• _About this task_
You are asked to write out the full listing exactly as it stands.

• _Available data_
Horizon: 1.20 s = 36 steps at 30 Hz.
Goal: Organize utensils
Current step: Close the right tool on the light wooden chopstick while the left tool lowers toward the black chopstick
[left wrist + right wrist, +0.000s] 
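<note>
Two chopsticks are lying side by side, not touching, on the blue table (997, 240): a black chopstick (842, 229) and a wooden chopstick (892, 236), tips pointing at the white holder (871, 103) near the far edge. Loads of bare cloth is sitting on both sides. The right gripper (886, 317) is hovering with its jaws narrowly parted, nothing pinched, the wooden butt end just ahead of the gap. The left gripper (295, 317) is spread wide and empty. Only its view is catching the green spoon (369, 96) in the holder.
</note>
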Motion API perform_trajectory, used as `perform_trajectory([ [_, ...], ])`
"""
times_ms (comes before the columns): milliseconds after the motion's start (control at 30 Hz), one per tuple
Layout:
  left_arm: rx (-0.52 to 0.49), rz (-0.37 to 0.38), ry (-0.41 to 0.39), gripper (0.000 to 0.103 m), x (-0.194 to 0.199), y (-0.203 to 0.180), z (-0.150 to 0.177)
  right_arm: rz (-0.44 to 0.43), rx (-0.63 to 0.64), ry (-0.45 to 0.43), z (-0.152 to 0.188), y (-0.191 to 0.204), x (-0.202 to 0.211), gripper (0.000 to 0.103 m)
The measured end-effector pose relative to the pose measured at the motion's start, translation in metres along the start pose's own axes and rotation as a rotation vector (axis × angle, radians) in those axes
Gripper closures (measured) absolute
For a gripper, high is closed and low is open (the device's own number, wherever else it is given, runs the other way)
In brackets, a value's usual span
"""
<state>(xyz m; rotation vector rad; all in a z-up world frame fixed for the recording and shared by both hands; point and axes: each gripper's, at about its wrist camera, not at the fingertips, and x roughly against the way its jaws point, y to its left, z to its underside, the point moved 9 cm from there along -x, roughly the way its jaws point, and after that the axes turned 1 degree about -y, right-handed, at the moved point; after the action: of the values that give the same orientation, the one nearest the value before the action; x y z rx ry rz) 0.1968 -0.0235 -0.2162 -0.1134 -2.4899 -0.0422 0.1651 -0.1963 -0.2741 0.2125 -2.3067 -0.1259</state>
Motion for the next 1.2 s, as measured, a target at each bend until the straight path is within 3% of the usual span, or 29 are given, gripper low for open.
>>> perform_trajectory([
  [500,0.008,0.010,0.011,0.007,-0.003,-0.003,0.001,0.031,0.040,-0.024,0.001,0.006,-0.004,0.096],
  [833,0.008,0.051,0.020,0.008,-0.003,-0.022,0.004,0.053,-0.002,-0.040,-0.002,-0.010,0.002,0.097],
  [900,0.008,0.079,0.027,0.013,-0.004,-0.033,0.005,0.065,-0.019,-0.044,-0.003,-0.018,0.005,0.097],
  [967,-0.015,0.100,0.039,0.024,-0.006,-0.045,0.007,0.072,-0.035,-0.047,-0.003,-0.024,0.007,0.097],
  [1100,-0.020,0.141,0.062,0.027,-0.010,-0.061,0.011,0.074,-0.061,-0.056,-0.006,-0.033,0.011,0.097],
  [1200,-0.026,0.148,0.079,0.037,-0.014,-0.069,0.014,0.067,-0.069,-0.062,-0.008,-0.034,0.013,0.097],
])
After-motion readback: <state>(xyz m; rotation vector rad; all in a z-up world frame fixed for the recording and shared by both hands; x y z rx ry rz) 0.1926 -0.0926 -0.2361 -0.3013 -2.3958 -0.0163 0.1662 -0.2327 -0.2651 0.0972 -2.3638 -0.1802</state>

• _Written reply_
Horizon: 1.20 s = 36 steps at 30 Hz.
Goal: Organize utensils
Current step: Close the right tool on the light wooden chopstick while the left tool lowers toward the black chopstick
[left wrist + right wrist, +0.000s] 
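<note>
Two chopsticks are lying side by side, not touching, on the blue table (997, 240): a black chopstick (842, 229) and a wooden chopstick (892, 236), tips pointing at the white holder (871, 103) near the far edge. Loads of bare cloth is sitting on both sides. The right gripper (886, 317) is hovering with its jaws narrowly parted, nothing pinched, the wooden butt end just ahead of the gap. The left gripper (295, 317) is spread wide and empty. Only its view is catching the green spoon (369, 96) in the holder.
</note>
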Motion API perform_trajectory, used as `perform_trajectory([ [_, ...], ])`
"""
times_ms (comes before the columns): milliseconds after the motion's start (control at 30 Hz), one per tuple
Layout:
  left_arm: rx (-0.52 to 0.49), rz (-0.37 to 0.38), ry (-0.41 to 0.39), gripper (0.000 to 0.103 m), x (-0.194 to 0.199), y (-0.203 to 0.180), z (-0.150 to 0.177)
  right_arm: rz (-0.44 to 0.43), rx (-0.63 to 0.64), ry (-0.45 to 0.43), z (-0.152 to 0.188), y (-0.191 to 0.204), x (-0.202 to 0.211), gripper (0.000 to 0.103 m)
The measured end-effector pose relative to the pose measured at the motion's start, translation in metres along the start pose's own axes and rotation as a rotation vector (axis × angle, radians) in those axes
Gripper closures (measured) absolute
For a gripper, high is closed and low is open (the device's own number, wherever else it is given, runs the other way)
In brackets, a value's usual span
"""
<state>(xyz m; rotation vector rad; all in a z-up world frame fixed for the recording and shared by both hands; point and axes: each gripper's, at about its wrist camera, not at the fingertips, and x roughly against the way its jaws point, y to its left, z to its underside, the point moved 9 cm from there along -x, roughly the way its jaws point, and after that the axes turned 1 degree about -y, right-handed, at the moved point; after the action: of the values that give the same orientation, the one nearest the value before the action; x y z rx ry rz) 0.1968 -0.0235 -0.2162 -0.1134 -2.4899 -0.0422 0.1651 -0.1963 -0.2741 0.2125 -2.3067 -0.1259</state>
Motion for the next 1.2 s, as measured, a target at each bend until the straight path is within 3% of the usual span, or 29 are given, gripper low for open.
>>> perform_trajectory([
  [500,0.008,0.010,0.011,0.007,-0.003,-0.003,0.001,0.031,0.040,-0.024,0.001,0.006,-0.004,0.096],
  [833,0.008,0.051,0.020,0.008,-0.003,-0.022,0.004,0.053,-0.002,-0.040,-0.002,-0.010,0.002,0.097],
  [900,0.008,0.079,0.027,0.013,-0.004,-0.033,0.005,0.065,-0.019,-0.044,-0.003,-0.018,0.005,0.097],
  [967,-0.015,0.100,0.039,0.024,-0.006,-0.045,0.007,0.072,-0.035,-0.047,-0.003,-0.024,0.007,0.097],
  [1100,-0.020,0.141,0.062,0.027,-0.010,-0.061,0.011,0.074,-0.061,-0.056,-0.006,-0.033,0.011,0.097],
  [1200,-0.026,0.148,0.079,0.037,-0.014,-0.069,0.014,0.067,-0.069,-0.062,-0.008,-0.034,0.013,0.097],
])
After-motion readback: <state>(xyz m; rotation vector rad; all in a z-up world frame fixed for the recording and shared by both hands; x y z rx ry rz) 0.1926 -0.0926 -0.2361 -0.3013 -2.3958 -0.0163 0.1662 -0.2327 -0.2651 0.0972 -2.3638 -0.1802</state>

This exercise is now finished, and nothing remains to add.